Middle Row, Holborn, in the nineteenth century
Henry Holesworth was strolling along High Holborn early on Friday evening, the 19th January 1855, when he noticed a cab driver seem to throw something. The driver was following another hansom along the road and pulled back his arm in what seemed, to Holesworth at least, a throwing action. Seconds later there was an almighty smash as one of the windows of Mr Watkins’ shop shattered.
Holesworth quickly told the shopkeeper what he’d seen and the pair of them set off in hot pursuit of the cabbie. Since the street was busy with other vehicles they soon caught up with him and gave him into the custody of a nearby policeman. On the following morning three men were in court, in front of the magistrate at Bow Street.
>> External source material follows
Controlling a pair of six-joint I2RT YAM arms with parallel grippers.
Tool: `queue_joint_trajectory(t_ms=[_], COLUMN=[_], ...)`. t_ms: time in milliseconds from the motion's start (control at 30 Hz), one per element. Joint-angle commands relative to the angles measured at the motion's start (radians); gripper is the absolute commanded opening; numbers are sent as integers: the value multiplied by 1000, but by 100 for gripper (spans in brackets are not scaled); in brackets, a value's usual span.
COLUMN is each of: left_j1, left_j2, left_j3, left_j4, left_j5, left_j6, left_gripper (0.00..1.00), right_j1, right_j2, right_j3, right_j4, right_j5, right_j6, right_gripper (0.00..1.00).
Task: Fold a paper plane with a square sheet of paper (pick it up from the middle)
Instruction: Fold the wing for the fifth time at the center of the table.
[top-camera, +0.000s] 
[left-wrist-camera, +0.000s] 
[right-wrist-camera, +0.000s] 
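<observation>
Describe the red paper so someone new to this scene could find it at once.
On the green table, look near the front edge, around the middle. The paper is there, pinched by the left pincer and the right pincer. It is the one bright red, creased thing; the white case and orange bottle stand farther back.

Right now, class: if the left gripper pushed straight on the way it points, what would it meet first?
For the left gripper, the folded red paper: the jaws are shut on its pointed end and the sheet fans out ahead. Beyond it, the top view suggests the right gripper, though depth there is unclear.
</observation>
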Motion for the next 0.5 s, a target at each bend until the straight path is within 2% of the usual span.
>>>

The defendant was James Boswell and he was charged with breaking a window valued at 10s but this was no ordinary act of vandalism or revenge. The Bow Street office heard from a number of people that morning, all tradesmen, who insisted that this was part of an orchestrated campaign against them.
The magistrate heard that representatives of the Plate Glass Protection Company ‘had constantly requested’ tradesmen in the area to unsure themselves against such damage. This was what we would term a protection racket then; intimidation by a local gang of felons who perhaps employed cab drivers to remind the shopkeepers of the perils of not parting with their insurance subscriptions.
Sadly however this was merely speculation; there was little or no proof of a conspiracy. Indeed there wasn’t even enough solid evidence to convict Boswell of breaking Mr Watkins’ window. Holesworth, a mechanic by trade, could only state that he saw the cab driver’s arm move as if he was throwing a stone. Crucially he did not see him throw anything and accepted his movement could have been caused by ‘a buffeting of the wind’.
As a result Boswell was discharged and walked free from Bow Street. However, the magistrate, Mr Henry, felt obliged to state (for the newspaper record at least) that he was aware that something was amiss and his statement carried a rebuke of the police.
‘It is a notorious fact’ he grumbled, ‘that nearly every night the tradespeople of Oxford Street have their plate-glass windows smashed, and the remark has been made as to what the police are about’.
The Metropolitan Police force was only 26 years old in 1855 and still establishing itself in mid Victorian society. It may have survived the early attempts to abandon Peel’s experiment with centrally organised policing, but – as this report shows – continued to face ongoing criticism of its efficiency.